PM-301b · Module 2

Chain-Shot Prompting

5 min read

Chain-shot prompting shows the work inside the example — not just input and output, but the reasoning steps between them. It is few-shot combined with chain-of-thought: examples that demonstrate how to reason, not just what to conclude. Use it when the task requires non-obvious reasoning steps that the model cannot reliably reconstruct from input-output pairs alone.

# Standard few-shot (shows what, not how)
Input: A SaaS company with 500 employees wants to reduce onboarding time by 40%.
They currently use a 3-week manual process.
Output: Deploy an AI-assisted onboarding agent with structured data collection,
automated provisioning, and a self-serve knowledge base. Target: 1-week cycle.

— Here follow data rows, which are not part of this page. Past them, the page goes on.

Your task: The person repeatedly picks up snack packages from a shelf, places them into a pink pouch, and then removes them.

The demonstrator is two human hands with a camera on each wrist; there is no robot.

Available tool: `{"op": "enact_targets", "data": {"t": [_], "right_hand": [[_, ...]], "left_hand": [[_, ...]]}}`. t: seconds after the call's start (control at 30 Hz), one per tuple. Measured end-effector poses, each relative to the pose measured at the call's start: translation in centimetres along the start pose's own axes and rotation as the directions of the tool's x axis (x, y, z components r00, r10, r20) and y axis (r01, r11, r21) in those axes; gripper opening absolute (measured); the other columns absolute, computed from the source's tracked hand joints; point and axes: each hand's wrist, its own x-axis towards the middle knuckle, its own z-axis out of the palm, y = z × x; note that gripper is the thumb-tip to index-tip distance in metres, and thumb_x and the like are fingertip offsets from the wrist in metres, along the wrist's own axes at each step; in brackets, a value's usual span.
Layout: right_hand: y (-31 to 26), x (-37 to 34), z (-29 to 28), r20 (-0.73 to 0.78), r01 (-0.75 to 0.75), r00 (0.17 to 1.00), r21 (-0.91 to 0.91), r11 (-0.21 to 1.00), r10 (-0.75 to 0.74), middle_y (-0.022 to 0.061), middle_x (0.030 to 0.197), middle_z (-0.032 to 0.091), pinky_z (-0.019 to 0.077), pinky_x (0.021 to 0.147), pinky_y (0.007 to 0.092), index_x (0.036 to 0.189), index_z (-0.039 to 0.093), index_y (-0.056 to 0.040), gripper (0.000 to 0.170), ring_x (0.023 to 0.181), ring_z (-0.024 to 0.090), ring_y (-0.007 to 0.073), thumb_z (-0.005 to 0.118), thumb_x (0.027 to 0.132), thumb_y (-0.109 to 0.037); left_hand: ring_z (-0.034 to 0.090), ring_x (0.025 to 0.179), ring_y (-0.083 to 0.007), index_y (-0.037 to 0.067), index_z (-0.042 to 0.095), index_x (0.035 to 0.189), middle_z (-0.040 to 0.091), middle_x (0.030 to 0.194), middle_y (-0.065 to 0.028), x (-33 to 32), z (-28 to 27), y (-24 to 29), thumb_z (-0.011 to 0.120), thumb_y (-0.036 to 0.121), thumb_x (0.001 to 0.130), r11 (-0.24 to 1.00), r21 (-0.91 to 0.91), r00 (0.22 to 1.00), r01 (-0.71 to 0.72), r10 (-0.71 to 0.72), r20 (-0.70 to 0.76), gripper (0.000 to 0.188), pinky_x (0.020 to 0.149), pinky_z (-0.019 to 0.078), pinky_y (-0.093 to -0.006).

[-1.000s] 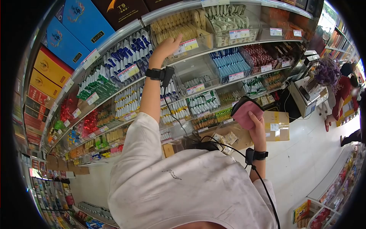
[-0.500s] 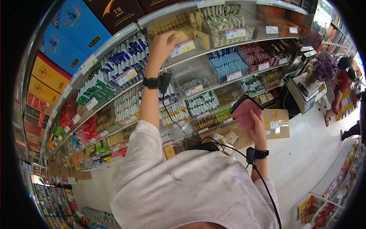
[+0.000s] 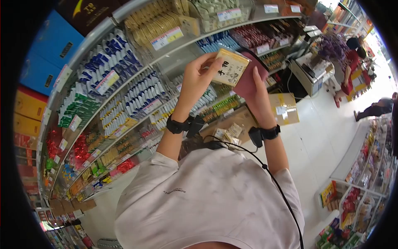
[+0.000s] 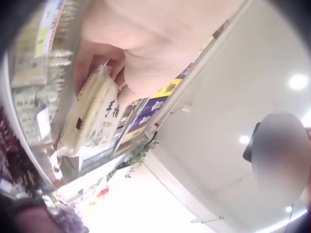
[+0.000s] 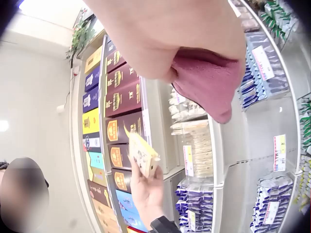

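The left hand [image 3: 199, 79] pinches a flat clear-wrapped packet [image 3: 230, 67] with black characters and a small drawing; the left wrist view shows its layered side, the packet [image 4: 92, 114] held between thumb and fingers. In the right wrist view that hand [image 5: 148, 191] holds the packet [image 5: 143, 153] upright. The right hand [image 3: 259, 93] grips a pink cloth-like item with a dark edge [image 3: 245, 85], just right of and partly behind the packet. Seen from the right wrist, the pink item [image 5: 209, 85] hangs from the curled fingers.
Shelves hold clear bins of wrapped snacks, with similar tan packets [image 3: 155, 27] at the top and blue-white ones [image 3: 108, 62] to the left. A cardboard box [image 3: 284, 108] sits on the floor at right. A person in red [image 3: 350, 68] is farther back near purple flowers [image 3: 331, 46].
The left hand has come away from the tan packet bin, down and to the right, with one packet. The right hand has risen with the pink item, and the two hands are now close together.
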Motion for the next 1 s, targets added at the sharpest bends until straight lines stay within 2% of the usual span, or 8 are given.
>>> {"op": "enact_targets", "data": {"t": [0.27,0.37,0.47,0.6,0.67,0.77,0.9,1.0], "right_hand": [[2.9,-1.5,2.1,-0.113,0.025,0.993,-0.156,0.987,-0.043,0.0030,0.127,0.063,0.0545,0.083,0.0283,0.141,0.051,-0.0125,0.044,0.109,0.063,0.0113,0.065,0.099,-0.011],[4.0,-1.1,1.8,-0.081,0.126,0.982,-0.408,0.904,-0.173,0.0026,0.124,0.063,0.0535,0.083,0.0269,0.139,0.053,-0.0107,0.042,0.107,0.061,0.0092,0.064,0.099,-0.008],[4.5,-1.5,2.7,-0.110,0.152,0.962,-0.543,0.826,-0.250,0.0041,0.124,0.062,0.0513,0.085,0.0252,0.139,0.053,-0.0058,0.042,0.108,0.059,0.0090,0.063,0.099,-0.007],[6.5,-1.4,2.9,0.037,0.332,0.902,-0.695,0.638,-0.429,0.0087,0.132,0.060,0.0475,0.095,0.0267,0.142,0.048,0.0021,0.044,0.113,0.057,0.0123,0.058,0.100,-0.004],[7.4,-1.9,3.5,0.129,0.411,0.872,-0.717,0.564,-0.472,0.0115,0.138,0.058,0.0442,0.102,0.0290,0.145,0.044,0.0048,0.045,0.118,0.056,0.0149,0.053,0.101,-0.003],[8.4,-4.1,2.9,-0.014,0.136,0.962,-0.839,0.527,-0.272,0.0014,0.104,0.060,0.0448,0.086,0.0247,0.131,0.055,0.0024,0.043,0.096,0.054,0.0093,0.036,0.112,-0.031],[8.2,-2.4,3.8,-0.079,0.052,0.984,-0.725,0.687,-0.158,0.0117,0.131,0.060,0.0473,0.097,0.0279,0.147,0.045,0.0026,0.056,0.112,0.059,0.0165,0.029,0.112,-0.037],[8.7,-1.3,5.0,-0.147,0.034,0.982,-0.483,0.875,-0.119,0.0034,0.099,0.063,0.0476,0.074,0.0245,0.137,0.056,0.0001,0.060,0.084,0.058,0.0102,0.031,0.111,-0.048]], "left_hand": [[0.065,0.089,-0.0144,-0.002,0.068,0.119,0.065,0.101,-0.0060,-2.5,-0.7,-2.3,0.073,0.019,0.095,0.960,0.277,0.999,-0.038,0.044,-0.015,0.033,0.079,0.0535,-0.0295],[0.065,0.097,-0.0188,0.001,0.064,0.126,0.065,0.111,-0.0101,-3.2,-0.9,-3.3,0.073,0.015,0.094,0.758,0.598,0.911,-0.260,0.398,-0.108,0.036,0.083,0.0540,-0.0331],[0.064,0.106,-0.0241,0.002,0.057,0.136,0.063,0.119,-0.0141,-4.7,-0.5,-2.3,0.072,0.011,0.093,0.909,0.388,0.980,-0.152,0.189,-0.058,0.046,0.088,0.0540,-0.0364],[0.058,0.124,-0.0281,-0.001,0.045,0.147,0.058,0.132,-0.0196,-5.7,0.0,-2.9,0.063,0.019,0.101,0.902,0.360,0.969,-0.238,0.246,0.023,0.053,0.101,0.0491,-0.0359],[0.056,0.121,-0.0331,-0.004,0.044,0.147,0.056,0.130,-0.0217,-6.1,0.6,-4.0,0.060,0.024,0.103,0.983,0.146,0.993,-0.111,0.115,-0.024,0.055,0.102,0.0460,-0.0388],[0.057,0.121,-0.0312,-0.005,0.042,0.148,0.054,0.134,-0.0214,-6.8,0.0,-3.9,0.059,0.030,0.104,0.999,-0.015,0.999,0.030,-0.030,-0.013,0.059,0.101,0.0467,-0.0379],[0.060,0.117,-0.0252,-0.003,0.046,0.146,0.056,0.133,-0.0177,-7.8,-0.8,-4.7,0.070,0.029,0.097,0.985,-0.121,0.991,0.119,-0.110,0.074,0.063,0.093,0.0529,-0.0336],[0.061,0.116,-0.0196,-0.001,0.047,0.146,0.061,0.128,-0.0124,-8.1,-2.0,-5.5,0.074,0.026,0.095,0.979,-0.152,0.984,0.134,-0.113,0.141,0.064,0.090,0.0542,-0.0307]]}}
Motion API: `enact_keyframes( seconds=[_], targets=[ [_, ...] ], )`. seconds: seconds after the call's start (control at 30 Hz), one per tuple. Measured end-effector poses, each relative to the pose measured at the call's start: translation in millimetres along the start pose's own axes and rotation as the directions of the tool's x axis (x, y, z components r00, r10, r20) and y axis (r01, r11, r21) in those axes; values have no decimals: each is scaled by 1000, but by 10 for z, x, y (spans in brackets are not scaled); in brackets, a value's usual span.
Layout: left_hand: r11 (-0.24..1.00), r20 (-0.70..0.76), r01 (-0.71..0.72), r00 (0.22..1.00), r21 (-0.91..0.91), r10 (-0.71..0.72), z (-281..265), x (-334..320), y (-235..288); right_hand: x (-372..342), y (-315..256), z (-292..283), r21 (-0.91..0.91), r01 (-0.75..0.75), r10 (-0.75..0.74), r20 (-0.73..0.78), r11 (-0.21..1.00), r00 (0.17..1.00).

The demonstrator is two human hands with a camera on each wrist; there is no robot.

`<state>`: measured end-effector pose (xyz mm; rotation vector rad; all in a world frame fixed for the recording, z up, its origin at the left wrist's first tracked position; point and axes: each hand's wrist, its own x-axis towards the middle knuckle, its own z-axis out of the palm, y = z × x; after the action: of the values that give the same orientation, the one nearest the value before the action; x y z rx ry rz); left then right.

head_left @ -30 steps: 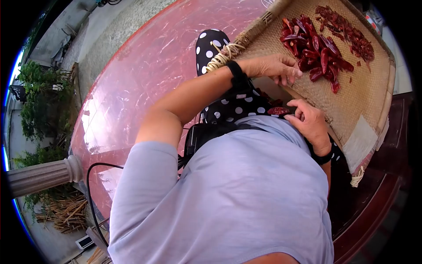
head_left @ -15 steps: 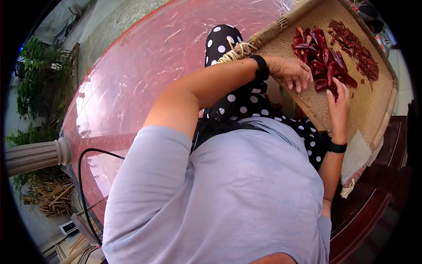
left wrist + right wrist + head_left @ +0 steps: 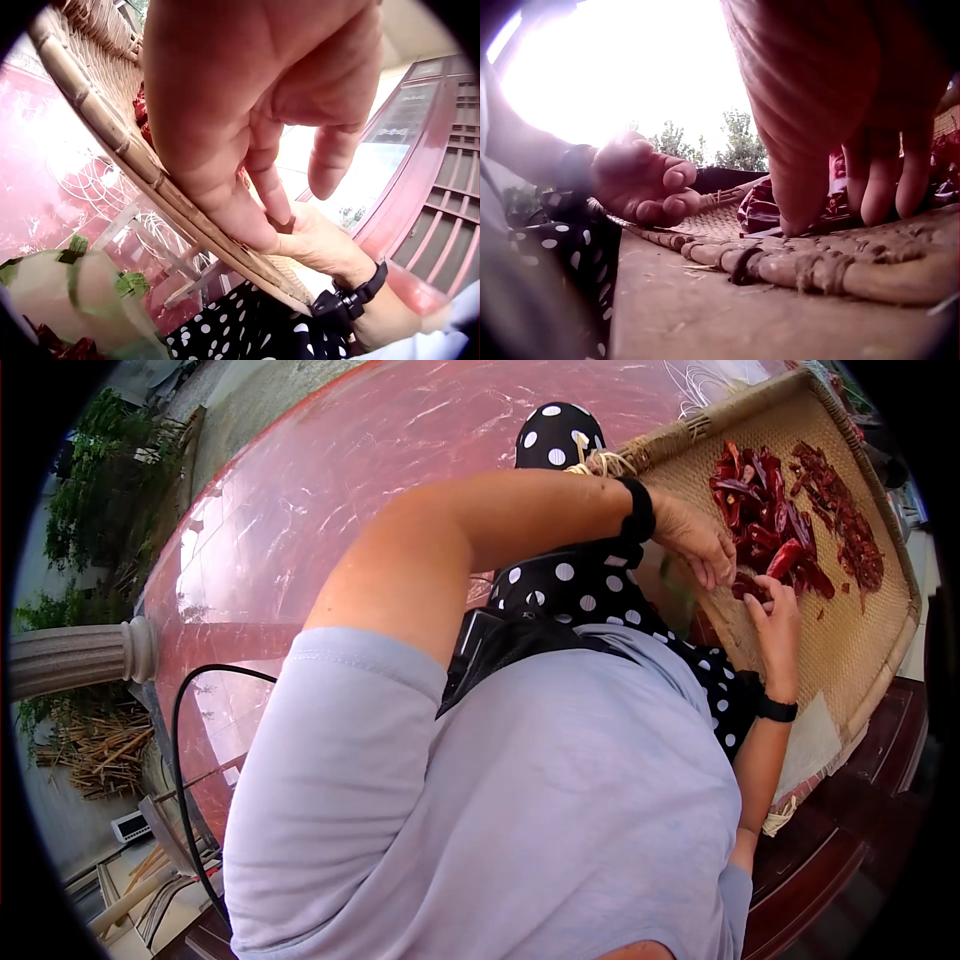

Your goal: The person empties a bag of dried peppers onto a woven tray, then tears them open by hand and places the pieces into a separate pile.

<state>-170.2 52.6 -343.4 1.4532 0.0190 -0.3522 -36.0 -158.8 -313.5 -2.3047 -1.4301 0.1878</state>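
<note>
My left hand hangs over the near rim of the woven tray, fingers loosely bent, nothing visible between them. Close beside it, my right hand reaches over the tray, its thumb and forefinger around a dark red dried chili at the near end of the pile. In the left wrist view, the left fingertips overlap the right hand. The right wrist view shows the right thumb and fingers pointing down among dried chilies; the left hand is at the rim with curved fingers.
A second heap of darker, broken chilies lies farther right on the tray. A pale container with green patches stands below the rim, red pieces beside it. A glossy red table extends left; white string lies near the tray.
My right hand has left the lap, where it had a chili, and reached up to the pile on the tray. The left hand has shifted right, closer to it.
</note>
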Motion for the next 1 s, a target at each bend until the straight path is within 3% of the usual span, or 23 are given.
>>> enact_keyframes(
  seconds=[0.1, 0.2, 0.27, 0.37, 0.47, 0.57, 0.6, 0.73, 0.87, 0.93, 1.0],
  targets=[
    [990, 24, -80, 997, 118, 78, 20, -72, -32, 10, 27, 22, 15, 66, -66, -8, 998, 998],
    [916, 11, -96, 995, 389, 99, 130, -256, 188, 51, 133, 37, -21, 85, -85, 6, 996, 996],
    [938, 18, -92, 996, 335, 92, 116, -166, 98, 77, 142, -2, -32, 27, -27, 4, 999, 1000],
    [973, 31, -89, 996, 214, 84, 54, -15, -41, 88, 206, -23, -142, 86, -99, -84, 986, 992],
    [972, 28, -72, 997, 224, 68, 41, 0, -44, 92, 210, -64, -54, -45, 37, -131, 998, 991],
    [960, 48, -93, 995, 266, 83, 21, 14, -62, 74, 210, -62, 69, 12, 9, -300, 998, 954],
    [956, 62, -109, 993, 273, 96, 15, 37, -75, 59, 204, -60, 126, -8, 44, -287, 992, 957],
    [978, -116, -89, 987, 188, 112, 101, -127, -18, -16, -61, -131, 282, -29, 107, -265, 959, 958],
    [976, -119, -127, 982, 174, 149, 172, -184, 43, -165, -408, -84, 433, -31, 126, -194, 901, 973],
    [964, -98, -247, 962, 100, 256, 183, -121, -79, -212, -458, -9, 427, -46, 135, -181, 903, 974],
    [968, -83, -232, 967, 93, 240, 159, -103, -127, -249, -452, 61, 454, -32, 116, -158, 890, 981]
  ],
)
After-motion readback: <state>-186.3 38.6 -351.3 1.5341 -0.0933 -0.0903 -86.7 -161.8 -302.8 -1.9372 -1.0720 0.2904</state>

# Chain-shot (shows reasoning)
Input: A SaaS company with 500 employees wants to reduce onboarding time by 40%.
They currently use a 3-week manual process.

Reasoning:
- Current state: 3 weeks, manual. 40% reduction = target under 2 weeks.
- Bottlenecks in manual onboarding: data collection, system provisioning, training.
- AI-addressable bottlenecks: data collection (structured intake), provisioning (automation),
  training (self-serve knowledge base).
- 500 employees = mid-market. ROI threshold for full automation is met at this scale.
- Risk: knowledge base quality. Must seed with existing documentation before launch.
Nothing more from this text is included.